Task statement => Restrict the output to the lines below starting at the one that contains "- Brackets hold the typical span" and ending at the one that contains "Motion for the", and restate them word for word, both ends included.

==== Material shown

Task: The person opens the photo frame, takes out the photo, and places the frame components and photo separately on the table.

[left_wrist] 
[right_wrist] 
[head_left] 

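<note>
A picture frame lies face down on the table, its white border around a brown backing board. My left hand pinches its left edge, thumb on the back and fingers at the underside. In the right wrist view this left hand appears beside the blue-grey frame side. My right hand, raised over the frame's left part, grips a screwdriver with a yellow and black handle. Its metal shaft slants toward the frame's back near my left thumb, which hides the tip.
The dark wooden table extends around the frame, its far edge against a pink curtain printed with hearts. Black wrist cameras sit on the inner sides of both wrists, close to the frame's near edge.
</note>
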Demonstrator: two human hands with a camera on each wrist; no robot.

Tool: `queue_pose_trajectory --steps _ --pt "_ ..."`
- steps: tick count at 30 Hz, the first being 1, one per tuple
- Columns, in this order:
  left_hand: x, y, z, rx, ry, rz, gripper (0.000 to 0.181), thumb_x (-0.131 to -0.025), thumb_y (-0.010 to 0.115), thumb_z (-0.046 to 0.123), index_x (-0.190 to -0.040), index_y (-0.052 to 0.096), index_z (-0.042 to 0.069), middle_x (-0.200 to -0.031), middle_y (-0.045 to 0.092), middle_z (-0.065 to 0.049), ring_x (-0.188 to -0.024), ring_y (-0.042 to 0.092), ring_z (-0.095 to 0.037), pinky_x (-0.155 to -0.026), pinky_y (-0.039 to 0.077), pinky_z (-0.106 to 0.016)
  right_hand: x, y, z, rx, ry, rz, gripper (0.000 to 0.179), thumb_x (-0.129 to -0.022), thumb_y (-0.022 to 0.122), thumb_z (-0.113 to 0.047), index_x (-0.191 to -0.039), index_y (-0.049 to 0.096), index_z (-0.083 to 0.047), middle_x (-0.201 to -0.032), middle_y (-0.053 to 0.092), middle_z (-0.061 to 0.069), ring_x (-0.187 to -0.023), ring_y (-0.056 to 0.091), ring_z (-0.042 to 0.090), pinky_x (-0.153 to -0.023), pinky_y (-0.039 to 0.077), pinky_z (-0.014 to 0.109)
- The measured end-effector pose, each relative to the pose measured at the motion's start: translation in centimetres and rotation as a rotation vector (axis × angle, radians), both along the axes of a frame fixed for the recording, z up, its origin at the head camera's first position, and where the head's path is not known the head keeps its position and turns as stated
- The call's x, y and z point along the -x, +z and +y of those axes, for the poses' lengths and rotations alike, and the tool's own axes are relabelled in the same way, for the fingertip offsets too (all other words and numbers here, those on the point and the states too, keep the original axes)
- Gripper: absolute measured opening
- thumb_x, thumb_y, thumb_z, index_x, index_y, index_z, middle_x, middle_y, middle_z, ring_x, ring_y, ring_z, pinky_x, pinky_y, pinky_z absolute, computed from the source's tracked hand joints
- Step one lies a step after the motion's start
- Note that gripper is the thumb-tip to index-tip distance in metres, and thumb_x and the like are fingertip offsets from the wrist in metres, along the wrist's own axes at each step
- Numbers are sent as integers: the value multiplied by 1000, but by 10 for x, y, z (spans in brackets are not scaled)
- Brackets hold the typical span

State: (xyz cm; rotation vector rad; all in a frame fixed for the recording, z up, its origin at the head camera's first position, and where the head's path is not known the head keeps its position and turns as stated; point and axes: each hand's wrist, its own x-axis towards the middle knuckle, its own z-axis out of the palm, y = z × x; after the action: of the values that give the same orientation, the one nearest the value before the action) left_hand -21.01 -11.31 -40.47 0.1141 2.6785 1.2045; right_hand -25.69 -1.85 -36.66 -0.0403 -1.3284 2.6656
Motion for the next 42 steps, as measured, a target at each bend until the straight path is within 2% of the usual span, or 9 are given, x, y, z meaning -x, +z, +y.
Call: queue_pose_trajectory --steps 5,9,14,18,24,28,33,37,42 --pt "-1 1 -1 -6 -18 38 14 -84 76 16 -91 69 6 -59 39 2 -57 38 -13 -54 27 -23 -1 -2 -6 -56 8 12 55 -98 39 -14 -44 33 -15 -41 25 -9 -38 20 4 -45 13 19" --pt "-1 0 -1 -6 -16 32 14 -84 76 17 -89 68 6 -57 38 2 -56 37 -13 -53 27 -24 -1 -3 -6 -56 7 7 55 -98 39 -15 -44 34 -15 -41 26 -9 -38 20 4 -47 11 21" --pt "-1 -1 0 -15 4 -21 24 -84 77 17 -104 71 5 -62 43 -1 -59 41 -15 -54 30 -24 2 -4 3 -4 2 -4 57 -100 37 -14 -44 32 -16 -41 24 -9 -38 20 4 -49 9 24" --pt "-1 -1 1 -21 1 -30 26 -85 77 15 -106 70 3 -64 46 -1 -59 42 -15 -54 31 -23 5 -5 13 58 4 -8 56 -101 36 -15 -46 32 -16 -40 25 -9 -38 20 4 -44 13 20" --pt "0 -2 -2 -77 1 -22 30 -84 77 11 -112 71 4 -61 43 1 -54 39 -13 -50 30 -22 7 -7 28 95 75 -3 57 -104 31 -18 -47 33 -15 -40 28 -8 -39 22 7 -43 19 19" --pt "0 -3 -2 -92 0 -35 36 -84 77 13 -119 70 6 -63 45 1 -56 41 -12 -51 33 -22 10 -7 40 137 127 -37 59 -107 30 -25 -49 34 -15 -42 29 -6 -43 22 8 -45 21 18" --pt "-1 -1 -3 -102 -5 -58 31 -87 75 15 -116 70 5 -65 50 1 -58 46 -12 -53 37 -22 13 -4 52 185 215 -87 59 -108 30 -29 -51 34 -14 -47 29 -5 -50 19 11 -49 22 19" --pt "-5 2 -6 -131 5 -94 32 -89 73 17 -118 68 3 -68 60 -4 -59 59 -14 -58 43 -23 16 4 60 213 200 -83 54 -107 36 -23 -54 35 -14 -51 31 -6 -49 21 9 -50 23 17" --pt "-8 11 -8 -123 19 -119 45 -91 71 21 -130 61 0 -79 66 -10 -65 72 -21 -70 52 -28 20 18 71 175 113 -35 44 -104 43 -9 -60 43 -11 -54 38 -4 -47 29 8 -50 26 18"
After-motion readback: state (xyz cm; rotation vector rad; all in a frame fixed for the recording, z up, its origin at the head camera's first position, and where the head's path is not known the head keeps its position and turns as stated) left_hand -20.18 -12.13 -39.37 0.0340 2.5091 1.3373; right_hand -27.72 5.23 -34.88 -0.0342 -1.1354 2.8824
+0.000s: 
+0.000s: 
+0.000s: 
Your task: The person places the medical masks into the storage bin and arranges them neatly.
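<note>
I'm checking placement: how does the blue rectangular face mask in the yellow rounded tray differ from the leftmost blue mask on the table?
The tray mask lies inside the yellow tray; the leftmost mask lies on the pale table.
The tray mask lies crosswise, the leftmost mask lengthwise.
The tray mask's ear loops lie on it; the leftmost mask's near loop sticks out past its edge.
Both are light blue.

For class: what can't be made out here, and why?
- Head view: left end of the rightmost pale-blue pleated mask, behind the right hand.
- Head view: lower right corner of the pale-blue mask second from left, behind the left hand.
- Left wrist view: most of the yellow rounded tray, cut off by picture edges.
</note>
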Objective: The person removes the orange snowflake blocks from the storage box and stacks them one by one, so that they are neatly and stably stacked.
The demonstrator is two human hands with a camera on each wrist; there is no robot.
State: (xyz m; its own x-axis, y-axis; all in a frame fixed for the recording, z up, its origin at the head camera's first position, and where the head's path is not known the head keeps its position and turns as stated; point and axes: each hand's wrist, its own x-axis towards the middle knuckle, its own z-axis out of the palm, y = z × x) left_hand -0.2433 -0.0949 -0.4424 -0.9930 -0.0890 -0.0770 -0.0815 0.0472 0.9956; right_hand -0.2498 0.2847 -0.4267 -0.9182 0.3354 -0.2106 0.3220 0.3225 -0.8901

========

Answer to the exercise =>
- Brackets hold the typical span

State: (xyz cm; rotation vector rad; all in a frame fixed for the recording, z up, its origin at the head camera's first position, and where the head's path is not known the head keeps its position and turns as stated; point and axes: each hand's wrist, its own x-axis towards the middle knuckle, its own z-axis out of the palm, y = z × x; after the action: of the values that give the same orientation, the one nearest the value before the action) left_hand -21.01 -11.31 -40.47 0.1141 2.6785 1.2045; right_hand -25.69 -1.85 -36.66 -0.0403 -1.3284 2.6656
Motion for the next 42 steps, as measured, a target at each bend until the straight path is within 2% of the usual span, or 9 are given, x, y, z meaning -x, +z, +y.

This completes the exercise.